• **EXERCISE REQUIREMENTS**:
Among the entries below, how many lines have the word "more"? Answer only with the number.

• **DATASET CONTENT**:

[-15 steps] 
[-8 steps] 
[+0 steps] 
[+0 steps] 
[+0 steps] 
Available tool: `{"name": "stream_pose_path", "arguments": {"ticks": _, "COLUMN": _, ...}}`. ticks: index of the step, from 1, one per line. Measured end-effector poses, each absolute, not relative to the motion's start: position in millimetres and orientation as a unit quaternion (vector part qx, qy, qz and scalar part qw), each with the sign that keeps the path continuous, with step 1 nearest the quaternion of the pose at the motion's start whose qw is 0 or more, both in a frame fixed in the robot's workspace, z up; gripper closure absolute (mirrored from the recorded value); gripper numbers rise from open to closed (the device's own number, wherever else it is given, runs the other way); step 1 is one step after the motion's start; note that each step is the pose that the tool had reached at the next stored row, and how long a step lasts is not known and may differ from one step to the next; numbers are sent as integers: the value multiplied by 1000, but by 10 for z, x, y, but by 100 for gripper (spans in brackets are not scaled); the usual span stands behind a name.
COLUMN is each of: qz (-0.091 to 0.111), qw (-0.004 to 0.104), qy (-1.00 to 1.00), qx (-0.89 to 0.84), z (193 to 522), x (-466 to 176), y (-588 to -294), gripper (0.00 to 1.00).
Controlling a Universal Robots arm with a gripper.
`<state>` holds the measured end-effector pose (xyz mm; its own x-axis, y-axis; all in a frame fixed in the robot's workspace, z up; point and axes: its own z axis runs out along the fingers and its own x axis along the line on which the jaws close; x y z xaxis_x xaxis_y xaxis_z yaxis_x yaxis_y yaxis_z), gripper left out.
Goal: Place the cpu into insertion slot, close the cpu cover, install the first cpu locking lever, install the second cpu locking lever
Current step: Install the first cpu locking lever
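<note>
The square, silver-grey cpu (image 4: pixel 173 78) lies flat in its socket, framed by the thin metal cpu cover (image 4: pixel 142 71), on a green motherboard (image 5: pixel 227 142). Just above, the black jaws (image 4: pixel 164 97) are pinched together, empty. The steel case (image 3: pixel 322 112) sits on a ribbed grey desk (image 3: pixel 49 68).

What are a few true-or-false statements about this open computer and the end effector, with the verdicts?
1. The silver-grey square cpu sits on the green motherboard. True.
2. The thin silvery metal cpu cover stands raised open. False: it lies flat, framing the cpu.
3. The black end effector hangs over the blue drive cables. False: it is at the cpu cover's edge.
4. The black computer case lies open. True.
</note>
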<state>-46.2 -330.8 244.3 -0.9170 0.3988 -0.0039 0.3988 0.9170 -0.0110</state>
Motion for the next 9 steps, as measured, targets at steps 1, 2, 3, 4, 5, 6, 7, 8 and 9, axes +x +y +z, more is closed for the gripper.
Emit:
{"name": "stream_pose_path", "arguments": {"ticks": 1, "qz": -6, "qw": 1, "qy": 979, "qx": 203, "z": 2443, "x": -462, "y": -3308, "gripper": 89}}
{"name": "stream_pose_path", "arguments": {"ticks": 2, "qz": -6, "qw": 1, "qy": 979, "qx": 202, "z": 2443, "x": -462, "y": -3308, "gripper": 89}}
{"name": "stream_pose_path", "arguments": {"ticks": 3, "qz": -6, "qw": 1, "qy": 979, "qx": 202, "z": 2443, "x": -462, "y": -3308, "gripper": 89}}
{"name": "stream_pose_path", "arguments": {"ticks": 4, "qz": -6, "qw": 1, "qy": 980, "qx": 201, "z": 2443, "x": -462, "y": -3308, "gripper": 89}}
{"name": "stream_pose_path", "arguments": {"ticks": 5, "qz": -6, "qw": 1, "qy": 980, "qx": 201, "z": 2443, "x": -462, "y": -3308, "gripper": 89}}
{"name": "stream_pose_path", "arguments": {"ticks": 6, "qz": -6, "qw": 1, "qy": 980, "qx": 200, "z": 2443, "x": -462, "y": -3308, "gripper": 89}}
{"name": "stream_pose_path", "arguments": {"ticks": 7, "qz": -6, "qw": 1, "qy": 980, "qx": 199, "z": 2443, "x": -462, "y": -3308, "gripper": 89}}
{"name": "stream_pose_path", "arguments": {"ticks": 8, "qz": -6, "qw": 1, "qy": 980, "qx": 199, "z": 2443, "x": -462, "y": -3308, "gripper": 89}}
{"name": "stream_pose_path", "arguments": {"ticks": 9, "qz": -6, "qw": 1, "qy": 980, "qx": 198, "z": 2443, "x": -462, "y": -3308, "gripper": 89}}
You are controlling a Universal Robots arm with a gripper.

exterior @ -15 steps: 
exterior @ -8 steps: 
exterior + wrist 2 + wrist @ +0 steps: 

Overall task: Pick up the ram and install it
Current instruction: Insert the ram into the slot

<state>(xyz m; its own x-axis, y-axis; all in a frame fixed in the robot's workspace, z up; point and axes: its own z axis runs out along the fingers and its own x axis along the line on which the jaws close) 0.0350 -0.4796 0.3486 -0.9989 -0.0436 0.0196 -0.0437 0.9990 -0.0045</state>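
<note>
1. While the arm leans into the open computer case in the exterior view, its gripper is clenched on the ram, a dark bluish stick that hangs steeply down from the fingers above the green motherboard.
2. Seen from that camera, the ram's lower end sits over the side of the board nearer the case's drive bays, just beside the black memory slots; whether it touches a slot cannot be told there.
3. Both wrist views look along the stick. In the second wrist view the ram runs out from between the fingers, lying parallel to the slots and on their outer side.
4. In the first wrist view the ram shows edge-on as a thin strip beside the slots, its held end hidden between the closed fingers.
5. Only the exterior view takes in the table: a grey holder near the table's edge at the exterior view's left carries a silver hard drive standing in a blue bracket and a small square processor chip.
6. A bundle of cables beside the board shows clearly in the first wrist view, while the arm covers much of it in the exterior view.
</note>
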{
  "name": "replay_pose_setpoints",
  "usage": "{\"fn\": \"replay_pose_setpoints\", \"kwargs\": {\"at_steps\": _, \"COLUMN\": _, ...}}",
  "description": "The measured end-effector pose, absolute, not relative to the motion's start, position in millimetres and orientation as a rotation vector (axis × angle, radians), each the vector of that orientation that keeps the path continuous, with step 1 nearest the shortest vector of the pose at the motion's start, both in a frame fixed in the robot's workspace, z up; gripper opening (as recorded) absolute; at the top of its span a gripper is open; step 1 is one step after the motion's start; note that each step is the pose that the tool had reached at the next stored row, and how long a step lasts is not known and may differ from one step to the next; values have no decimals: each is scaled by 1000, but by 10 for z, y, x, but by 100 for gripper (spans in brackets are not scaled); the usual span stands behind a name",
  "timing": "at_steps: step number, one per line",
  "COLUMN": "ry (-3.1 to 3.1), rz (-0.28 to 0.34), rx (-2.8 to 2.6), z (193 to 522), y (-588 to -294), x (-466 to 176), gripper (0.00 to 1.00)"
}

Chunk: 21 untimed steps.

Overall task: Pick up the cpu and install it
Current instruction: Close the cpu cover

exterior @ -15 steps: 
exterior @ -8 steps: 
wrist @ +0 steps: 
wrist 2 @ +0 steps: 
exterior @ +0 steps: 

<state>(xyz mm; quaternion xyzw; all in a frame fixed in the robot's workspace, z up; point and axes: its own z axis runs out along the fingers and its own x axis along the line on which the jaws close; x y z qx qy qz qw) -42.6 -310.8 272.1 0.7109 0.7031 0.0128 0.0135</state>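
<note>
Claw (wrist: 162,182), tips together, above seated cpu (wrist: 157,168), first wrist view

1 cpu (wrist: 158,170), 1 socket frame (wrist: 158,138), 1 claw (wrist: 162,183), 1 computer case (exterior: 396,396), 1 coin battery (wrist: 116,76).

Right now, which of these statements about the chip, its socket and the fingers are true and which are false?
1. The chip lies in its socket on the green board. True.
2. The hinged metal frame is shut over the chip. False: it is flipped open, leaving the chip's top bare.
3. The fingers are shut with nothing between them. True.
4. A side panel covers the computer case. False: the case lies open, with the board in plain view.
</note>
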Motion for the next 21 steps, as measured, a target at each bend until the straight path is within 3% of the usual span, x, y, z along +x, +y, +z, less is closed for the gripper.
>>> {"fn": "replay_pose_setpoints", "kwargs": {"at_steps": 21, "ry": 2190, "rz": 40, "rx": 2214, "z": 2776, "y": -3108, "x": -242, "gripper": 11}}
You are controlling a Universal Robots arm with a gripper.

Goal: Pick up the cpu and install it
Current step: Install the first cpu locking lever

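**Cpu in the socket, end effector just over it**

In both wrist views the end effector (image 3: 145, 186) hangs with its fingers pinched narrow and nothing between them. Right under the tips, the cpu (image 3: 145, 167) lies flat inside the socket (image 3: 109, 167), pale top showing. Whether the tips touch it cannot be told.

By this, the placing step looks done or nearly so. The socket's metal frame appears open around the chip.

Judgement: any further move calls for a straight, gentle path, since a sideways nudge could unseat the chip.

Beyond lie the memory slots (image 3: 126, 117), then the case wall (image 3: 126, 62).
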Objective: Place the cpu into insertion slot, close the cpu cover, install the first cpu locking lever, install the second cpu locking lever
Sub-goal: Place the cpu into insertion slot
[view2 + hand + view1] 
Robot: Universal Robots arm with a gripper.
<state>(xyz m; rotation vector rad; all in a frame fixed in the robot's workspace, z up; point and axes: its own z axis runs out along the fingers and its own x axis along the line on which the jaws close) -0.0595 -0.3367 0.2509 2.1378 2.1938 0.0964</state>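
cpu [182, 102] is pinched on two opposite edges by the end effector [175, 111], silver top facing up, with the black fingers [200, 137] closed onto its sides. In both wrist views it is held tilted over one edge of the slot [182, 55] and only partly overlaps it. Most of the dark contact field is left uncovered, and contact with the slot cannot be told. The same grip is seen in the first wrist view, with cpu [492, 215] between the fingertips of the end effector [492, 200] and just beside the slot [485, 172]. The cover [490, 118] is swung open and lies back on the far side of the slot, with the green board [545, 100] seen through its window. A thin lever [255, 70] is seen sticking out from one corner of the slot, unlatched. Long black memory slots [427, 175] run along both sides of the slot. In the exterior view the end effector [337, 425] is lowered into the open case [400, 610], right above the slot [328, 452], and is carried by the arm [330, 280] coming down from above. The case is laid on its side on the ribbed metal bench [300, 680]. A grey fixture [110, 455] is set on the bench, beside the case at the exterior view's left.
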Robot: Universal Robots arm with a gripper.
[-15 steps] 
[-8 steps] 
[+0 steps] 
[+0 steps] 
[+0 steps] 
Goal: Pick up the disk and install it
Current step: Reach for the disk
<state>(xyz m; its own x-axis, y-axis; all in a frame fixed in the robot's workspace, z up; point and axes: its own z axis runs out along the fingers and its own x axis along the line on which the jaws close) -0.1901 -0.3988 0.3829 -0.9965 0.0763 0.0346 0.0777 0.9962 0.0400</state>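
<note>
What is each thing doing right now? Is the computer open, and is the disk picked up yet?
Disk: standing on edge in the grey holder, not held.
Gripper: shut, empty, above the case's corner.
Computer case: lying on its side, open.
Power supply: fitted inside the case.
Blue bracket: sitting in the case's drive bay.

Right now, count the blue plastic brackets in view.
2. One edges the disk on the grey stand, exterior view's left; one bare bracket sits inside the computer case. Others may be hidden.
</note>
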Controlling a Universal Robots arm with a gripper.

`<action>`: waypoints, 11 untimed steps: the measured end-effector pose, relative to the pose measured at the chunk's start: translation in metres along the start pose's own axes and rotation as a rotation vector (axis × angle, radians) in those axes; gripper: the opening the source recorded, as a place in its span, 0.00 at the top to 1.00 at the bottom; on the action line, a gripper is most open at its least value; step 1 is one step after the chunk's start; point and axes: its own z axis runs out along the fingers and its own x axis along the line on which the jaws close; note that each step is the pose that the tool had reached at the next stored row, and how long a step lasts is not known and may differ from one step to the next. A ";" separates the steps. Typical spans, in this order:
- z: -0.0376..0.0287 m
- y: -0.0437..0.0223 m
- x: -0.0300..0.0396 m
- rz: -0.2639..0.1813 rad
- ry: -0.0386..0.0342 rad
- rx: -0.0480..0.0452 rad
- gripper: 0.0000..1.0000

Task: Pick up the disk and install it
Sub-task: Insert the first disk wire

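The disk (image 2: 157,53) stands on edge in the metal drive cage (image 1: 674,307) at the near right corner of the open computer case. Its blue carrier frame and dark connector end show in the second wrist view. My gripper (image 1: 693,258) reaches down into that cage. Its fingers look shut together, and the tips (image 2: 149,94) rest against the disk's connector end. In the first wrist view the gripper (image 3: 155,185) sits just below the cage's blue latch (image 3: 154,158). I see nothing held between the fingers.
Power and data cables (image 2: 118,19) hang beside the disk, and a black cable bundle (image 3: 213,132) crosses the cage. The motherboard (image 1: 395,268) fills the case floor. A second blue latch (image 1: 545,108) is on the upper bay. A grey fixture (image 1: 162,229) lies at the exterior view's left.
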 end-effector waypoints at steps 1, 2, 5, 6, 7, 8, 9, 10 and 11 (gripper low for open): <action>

• **FINISHED TASK**:
2